■ **Work item**: A word-for-word copy of every entry below is required; the images do not belong in it.

### Given records ###

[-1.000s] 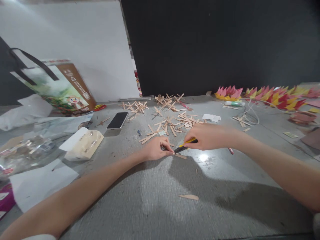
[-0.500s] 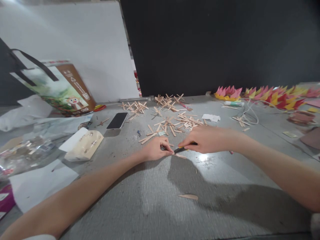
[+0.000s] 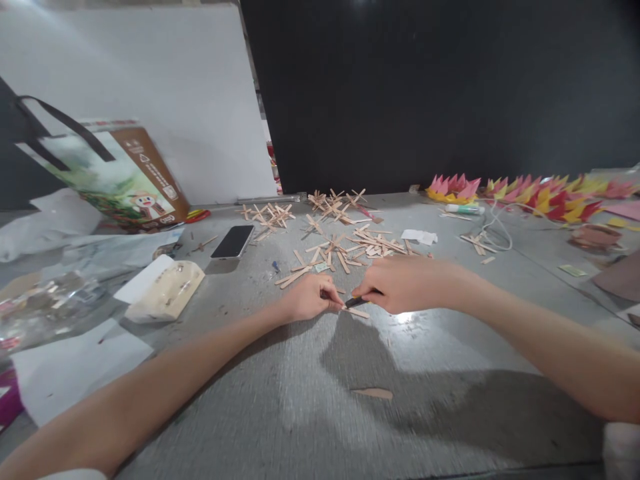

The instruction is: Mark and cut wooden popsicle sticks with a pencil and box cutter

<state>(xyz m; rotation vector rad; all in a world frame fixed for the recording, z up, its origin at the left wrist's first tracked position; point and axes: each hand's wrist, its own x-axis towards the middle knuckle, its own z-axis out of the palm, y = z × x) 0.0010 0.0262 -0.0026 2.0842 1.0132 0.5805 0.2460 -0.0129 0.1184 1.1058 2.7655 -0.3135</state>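
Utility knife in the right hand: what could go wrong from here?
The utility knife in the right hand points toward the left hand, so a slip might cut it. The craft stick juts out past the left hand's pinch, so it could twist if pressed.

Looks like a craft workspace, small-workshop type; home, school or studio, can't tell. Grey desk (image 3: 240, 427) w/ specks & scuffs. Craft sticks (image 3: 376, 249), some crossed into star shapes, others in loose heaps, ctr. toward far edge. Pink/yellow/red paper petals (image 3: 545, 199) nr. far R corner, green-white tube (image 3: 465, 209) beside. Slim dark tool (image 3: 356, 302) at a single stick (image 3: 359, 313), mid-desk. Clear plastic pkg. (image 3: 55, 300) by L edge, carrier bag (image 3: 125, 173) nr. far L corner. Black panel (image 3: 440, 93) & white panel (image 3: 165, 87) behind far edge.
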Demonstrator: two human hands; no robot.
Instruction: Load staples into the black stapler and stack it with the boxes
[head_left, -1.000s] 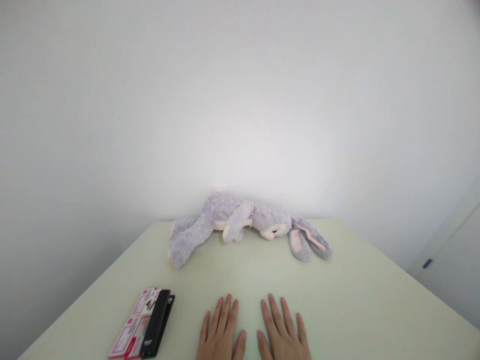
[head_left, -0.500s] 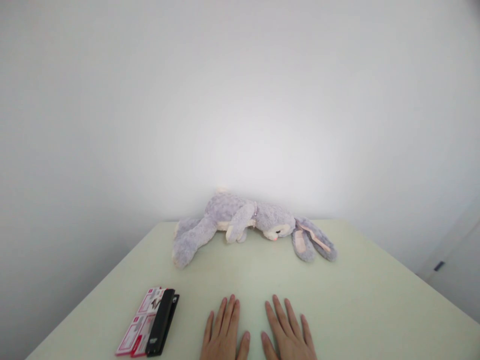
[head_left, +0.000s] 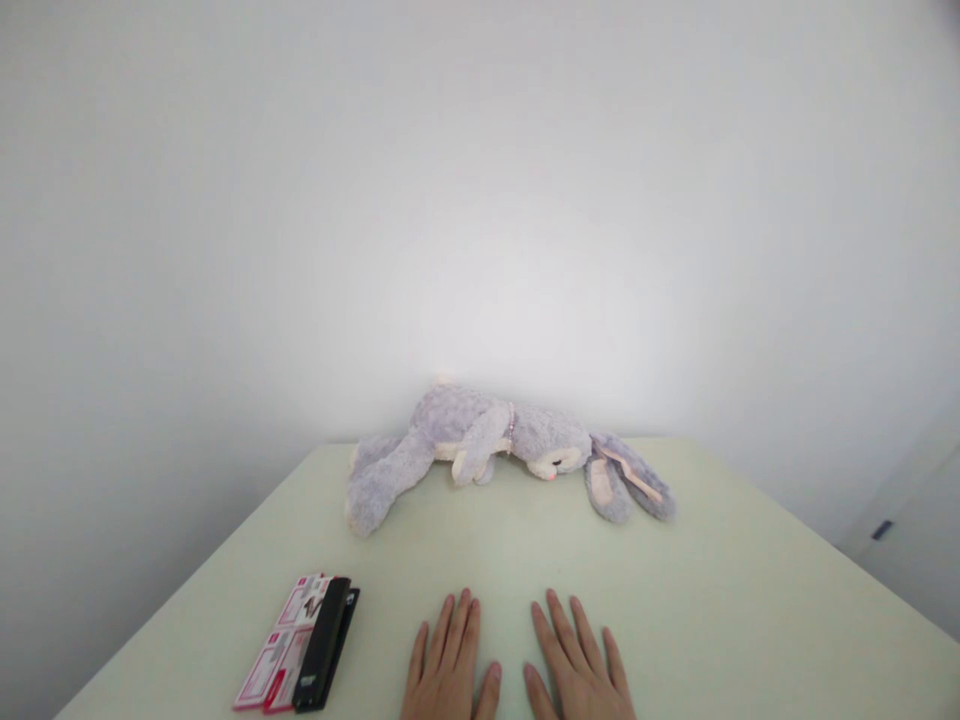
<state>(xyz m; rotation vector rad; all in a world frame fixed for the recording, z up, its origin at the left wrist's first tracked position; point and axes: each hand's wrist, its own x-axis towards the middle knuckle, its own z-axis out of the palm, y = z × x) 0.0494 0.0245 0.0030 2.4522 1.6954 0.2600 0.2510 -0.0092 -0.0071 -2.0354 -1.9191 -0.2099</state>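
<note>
Pale-green table point(head_left: 712, 600) bears two flat, empty hands, left hand point(head_left: 448, 665) and right hand point(head_left: 576, 668), one plush rabbit point(head_left: 495, 450), one black stapler point(head_left: 327, 645), seemingly two pink packets point(head_left: 279, 645).

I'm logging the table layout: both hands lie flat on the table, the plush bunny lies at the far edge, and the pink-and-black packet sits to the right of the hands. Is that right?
Not quite. The head view shows the packet to the left of the hands, beside the left hand, not the right hand. The rest holds: both hands lie flat on the table, and the bunny lies at the far edge.

Plush rabbit point(head_left: 495, 440) lilac-grey, cream; table point(head_left: 712, 600) pale green; stapler point(head_left: 326, 645) black
</note>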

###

■ **Finished exercise**:
[-1.000s] 
[-0.500s] 
[+0.000s] 

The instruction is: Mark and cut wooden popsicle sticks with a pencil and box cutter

<state>(xyz m; rotation vector rad; all in a world frame fixed for the recording, z up, its origin at the left wrist's first tracked position; point and axes: each hand's wrist, its own x-axis towards the middle knuckle, its own z-axis out of the palm, y = z × x) 0.0010 0.0262 -0.0026 2.0842 1.0132 0.5805 0.2460 -0.0129 0.1184 1.1058 2.7655 -0.3135</state>
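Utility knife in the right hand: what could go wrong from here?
The utility knife in the right hand points toward the left hand, so a slip might cut it. The craft stick juts out past the left hand's pinch, so it could twist if pressed.

Looks like a craft workspace, small-workshop type; home, school or studio, can't tell. Grey desk (image 3: 240, 427) w/ specks & scuffs. Craft sticks (image 3: 376, 249), some crossed into star shapes, others in loose heaps, ctr. toward far edge. Pink/yellow/red paper petals (image 3: 545, 199) nr. far R corner, green-white tube (image 3: 465, 209) beside. Slim dark tool (image 3: 356, 302) at a single stick (image 3: 359, 313), mid-desk. Clear plastic pkg. (image 3: 55, 300) by L edge, carrier bag (image 3: 125, 173) nr. far L corner. Black panel (image 3: 440, 93) & white panel (image 3: 165, 87) behind far edge.
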Demonstrator: two human hands; no robot.
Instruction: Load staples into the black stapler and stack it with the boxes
[head_left, -1.000s] 
[head_left, -0.500s] 
[head_left, +0.000s] 
<state>(xyz m; rotation vector rad; all in a world frame fixed for the recording, z up, its origin at the left wrist's first tracked position; point and axes: each hand's wrist, its own x-axis towards the middle knuckle, its own z-axis out of the palm, y = z × x) 0.0494 0.0245 0.0030 2.4522 1.6954 0.2600 0.2510 -0.0092 -0.0071 -2.0354 -1.9191 -0.2099</state>
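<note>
Pale-green table point(head_left: 712, 600) bears two flat, empty hands, left hand point(head_left: 448, 665) and right hand point(head_left: 576, 668), one plush rabbit point(head_left: 495, 450), one black stapler point(head_left: 327, 645), seemingly two pink packets point(head_left: 279, 645).

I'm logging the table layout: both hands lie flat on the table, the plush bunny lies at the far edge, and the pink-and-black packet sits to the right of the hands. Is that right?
Not quite. The head view shows the packet to the left of the hands, beside the left hand, not the right hand. The rest holds: both hands lie flat on the table, and the bunny lies at the far edge.

Plush rabbit point(head_left: 495, 440) lilac-grey, cream; table point(head_left: 712, 600) pale green; stapler point(head_left: 326, 645) black
</note>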

No additional output is required for this exercise.